## Problem details
Repeat the entire listing below exactly.

## Recorded data
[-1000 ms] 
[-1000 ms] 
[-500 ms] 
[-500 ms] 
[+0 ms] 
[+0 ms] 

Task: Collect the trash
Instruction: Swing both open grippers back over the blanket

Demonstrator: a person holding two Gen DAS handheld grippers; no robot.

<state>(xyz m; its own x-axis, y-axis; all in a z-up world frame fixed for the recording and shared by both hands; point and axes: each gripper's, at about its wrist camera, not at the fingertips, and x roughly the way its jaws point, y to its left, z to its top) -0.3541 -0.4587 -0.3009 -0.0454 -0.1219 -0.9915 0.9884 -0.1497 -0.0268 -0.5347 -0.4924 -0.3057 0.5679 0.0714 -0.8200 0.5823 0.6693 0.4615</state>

## Answer to the exercise
[-1000 ms] 
[-1000 ms] 
[-500 ms] 
[-500 ms] 
[+0 ms] 
[+0 ms] 

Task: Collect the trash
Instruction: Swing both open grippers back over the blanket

Demonstrator: a person holding two Gen DAS handheld grippers; no robot.

<state>(xyz m; its own x-axis, y-axis; all in a z-up world frame fixed for the recording and shared by both hands; point and axes: each gripper's, at about its wrist camera, not at the fingertips, and x roughly the way its jaws point, y to its left, z to its top) -0.3541 -0.4587 -0.3009 -0.0454 -0.1219 -0.9915 0.9884 -0.1497 -0.0268 -0.5347 -0.4924 -0.3057 0.5679 0.0714 -0.8200 0.5823 0.6693 0.4615</state>

The output requires nothing else.